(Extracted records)

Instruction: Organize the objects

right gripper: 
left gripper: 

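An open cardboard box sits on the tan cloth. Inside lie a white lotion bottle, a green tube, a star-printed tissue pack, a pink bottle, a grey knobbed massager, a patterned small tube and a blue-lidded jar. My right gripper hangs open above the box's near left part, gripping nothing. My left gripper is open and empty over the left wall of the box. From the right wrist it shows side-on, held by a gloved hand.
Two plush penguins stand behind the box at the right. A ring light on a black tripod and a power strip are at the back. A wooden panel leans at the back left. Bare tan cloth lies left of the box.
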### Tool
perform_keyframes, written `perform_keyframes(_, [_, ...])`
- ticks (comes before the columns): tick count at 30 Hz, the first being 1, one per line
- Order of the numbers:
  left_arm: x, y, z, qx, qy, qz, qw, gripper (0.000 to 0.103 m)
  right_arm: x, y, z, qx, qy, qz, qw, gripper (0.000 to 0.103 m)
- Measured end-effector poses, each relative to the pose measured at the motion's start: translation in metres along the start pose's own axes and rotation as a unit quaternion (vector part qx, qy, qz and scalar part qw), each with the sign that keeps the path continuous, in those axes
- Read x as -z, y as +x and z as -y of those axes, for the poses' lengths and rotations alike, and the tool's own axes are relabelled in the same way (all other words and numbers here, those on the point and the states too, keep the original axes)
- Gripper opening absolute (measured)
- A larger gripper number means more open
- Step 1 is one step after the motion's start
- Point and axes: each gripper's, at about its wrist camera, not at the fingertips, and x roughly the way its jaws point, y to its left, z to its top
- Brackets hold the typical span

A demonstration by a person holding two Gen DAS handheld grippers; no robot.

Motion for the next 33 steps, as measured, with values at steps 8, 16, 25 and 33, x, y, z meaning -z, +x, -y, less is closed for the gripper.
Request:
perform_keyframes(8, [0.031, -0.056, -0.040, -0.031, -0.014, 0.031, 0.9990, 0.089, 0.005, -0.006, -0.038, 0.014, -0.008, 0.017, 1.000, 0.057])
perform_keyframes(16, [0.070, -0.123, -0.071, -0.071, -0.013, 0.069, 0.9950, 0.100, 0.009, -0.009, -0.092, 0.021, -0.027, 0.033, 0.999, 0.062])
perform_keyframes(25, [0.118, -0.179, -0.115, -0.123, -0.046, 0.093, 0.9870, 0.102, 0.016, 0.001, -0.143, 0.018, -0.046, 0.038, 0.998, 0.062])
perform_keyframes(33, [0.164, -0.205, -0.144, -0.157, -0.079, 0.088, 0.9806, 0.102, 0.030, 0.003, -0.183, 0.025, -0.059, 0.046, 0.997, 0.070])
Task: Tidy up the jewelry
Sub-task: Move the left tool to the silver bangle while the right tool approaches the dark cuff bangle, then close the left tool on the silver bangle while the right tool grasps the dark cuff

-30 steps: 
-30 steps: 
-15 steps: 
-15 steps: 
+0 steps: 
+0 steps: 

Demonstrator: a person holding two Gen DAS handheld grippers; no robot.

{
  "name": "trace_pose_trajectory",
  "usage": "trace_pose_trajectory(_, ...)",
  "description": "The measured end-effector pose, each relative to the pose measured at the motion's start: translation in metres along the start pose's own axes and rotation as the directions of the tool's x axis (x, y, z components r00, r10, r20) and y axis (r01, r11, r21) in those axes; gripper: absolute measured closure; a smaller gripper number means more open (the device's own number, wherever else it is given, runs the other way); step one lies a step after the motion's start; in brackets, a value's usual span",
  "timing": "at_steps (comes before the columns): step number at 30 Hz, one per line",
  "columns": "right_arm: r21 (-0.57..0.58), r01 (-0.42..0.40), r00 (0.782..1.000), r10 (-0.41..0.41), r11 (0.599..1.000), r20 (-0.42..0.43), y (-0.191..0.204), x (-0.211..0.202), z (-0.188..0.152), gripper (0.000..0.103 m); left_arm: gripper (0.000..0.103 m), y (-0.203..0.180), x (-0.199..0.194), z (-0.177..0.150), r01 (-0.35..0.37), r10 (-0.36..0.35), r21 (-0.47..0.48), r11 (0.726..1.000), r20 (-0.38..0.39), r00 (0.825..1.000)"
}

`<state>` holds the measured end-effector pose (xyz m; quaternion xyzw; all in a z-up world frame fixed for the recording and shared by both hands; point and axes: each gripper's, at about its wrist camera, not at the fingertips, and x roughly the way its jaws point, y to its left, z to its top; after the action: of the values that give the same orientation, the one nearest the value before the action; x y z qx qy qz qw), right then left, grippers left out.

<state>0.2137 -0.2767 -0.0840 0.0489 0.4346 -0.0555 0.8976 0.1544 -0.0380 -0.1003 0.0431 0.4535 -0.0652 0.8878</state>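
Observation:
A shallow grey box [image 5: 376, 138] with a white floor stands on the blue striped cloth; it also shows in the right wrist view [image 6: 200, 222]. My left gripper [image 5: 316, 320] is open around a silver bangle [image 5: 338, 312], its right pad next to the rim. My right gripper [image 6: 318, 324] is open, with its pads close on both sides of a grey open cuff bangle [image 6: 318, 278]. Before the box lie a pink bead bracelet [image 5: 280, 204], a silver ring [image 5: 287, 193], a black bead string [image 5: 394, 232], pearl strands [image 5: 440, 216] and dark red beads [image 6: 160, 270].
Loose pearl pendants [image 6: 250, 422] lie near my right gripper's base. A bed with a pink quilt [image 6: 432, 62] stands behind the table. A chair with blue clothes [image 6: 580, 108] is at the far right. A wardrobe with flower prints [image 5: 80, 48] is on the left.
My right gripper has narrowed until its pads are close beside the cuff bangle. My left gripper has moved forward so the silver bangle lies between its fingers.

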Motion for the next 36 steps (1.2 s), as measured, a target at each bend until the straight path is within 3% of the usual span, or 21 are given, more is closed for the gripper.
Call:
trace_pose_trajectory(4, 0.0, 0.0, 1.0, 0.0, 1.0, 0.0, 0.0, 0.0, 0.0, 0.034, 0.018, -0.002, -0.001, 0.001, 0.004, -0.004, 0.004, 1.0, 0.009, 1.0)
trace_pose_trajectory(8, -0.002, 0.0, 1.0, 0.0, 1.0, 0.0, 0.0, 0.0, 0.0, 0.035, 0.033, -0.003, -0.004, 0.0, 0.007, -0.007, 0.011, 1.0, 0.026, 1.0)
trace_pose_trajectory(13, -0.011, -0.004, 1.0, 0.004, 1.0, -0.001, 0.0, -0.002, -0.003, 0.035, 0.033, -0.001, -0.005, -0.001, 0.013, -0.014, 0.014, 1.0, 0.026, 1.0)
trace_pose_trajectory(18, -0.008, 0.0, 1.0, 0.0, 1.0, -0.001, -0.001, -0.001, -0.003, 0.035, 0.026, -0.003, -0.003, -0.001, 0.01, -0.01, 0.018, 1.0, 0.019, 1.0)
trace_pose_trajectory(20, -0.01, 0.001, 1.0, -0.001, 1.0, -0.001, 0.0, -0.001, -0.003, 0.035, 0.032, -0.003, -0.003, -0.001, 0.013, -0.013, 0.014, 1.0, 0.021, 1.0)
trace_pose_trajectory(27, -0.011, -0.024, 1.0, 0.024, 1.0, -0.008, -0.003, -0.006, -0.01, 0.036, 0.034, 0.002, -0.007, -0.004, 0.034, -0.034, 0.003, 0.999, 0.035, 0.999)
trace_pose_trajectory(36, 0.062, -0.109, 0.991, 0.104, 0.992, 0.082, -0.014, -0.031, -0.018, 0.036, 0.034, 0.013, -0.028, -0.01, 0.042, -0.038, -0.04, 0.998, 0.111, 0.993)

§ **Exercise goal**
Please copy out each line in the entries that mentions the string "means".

§ **Your solution**
- A larger gripper number means more open
  "description": "The measured end-effector pose, each relative to the pose measured at the motion's start: translation in metres along the start pose's own axes and rotation as the directions of the tool's x axis (x, y, z components r00, r10, r20) and y axis (r01, r11, r21) in those axes; gripper: absolute measured closure; a smaller gripper number means more open (the device's own number, wherever else it is given, runs the other way); step one lies a step after the motion's start; in brackets, a value's usual span",

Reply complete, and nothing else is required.